Look below for the line containing "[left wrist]" and the line containing "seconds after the", then set down both and every line between them exactly, without pictures.

GIVEN MATERIAL:
+++

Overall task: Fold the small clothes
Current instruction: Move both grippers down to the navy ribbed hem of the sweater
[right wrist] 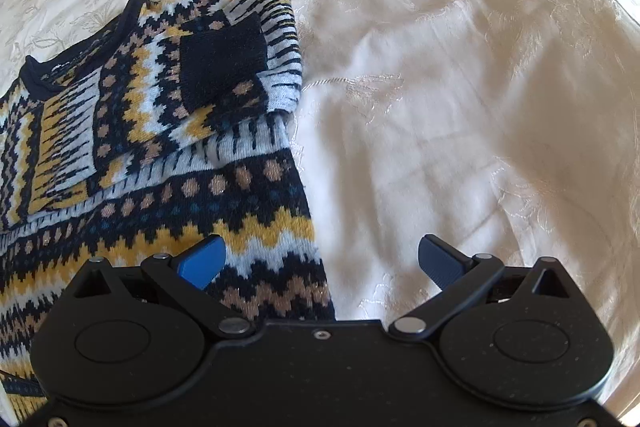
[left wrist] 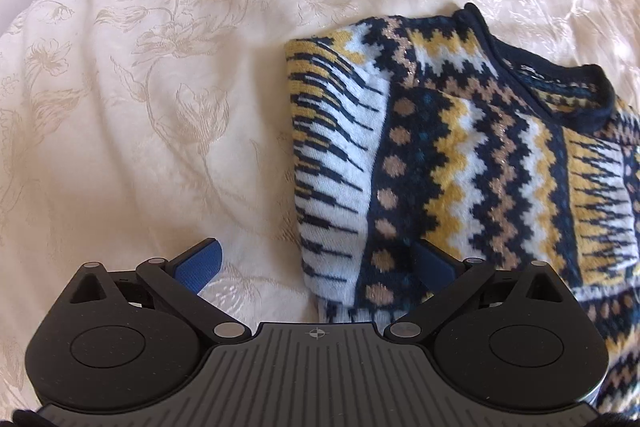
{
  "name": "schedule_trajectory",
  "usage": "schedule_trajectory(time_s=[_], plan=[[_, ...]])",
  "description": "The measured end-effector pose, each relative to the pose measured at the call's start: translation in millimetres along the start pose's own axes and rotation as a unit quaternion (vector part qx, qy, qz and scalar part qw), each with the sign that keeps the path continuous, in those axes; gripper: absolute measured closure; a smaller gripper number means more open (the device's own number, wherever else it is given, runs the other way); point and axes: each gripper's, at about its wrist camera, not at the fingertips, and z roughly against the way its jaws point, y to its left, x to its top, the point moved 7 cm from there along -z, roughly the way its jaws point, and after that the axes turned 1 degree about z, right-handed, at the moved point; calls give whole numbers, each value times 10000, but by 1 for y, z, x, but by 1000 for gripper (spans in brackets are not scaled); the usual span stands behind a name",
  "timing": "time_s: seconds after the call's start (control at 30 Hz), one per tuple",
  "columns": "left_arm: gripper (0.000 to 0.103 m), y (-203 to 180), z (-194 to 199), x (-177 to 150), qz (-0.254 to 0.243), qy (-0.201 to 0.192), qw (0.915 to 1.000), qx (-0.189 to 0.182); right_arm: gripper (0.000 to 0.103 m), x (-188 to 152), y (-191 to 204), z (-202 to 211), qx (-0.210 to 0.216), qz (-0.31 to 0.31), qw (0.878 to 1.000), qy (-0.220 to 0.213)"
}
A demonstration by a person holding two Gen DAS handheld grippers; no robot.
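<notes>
Woolly sweater (left wrist: 460, 163) lies with sleeves folded in on the bed (left wrist: 140, 67); we hold our left tool (left wrist: 316, 267) and right tool (right wrist: 320, 261) wide open, holding nothing.

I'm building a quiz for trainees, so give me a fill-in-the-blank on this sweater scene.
1. The patterned sweater lies on a cream ____.
2. The left tongs and the right tongs are both ____.
3. The sleeve cuff folded onto the sweater's body is dark ____.

Missing words: bedspread; open; navy
</notes>
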Motion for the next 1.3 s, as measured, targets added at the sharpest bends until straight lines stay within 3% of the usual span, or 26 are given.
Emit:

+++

SOLUTION FOR THIS TASK:
[left wrist] 
{
  "name": "schedule_trajectory",
  "usage": "schedule_trajectory(time_s=[_], plan=[[_, ...]])",
  "description": "The measured end-effector pose, each relative to the pose measured at the call's start: translation in millimetres along the start pose's own axes and rotation as a unit quaternion (vector part qx, qy, qz and scalar part qw), each with the sign that keeps the path continuous, in those axes; gripper: absolute measured closure; a smaller gripper number means more open (the device's own number, wherever else it is given, runs the other way); point and axes: each gripper's, at about its wrist camera, not at the fingertips, and z roughly against the way its jaws point, y to its left, x to its top, the point moved 7 cm from there along -z, roughly the way its jaws point, and after that the axes turned 1 degree about z, right-handed, at the moved point; calls give whole numbers, each value times 10000, but by 1 for y, z, x, but by 1000 for gripper (spans in brackets are not scaled); the usual span stands behind a name",
  "timing": "time_s: seconds after the call's start (control at 30 Hz), one per tuple",

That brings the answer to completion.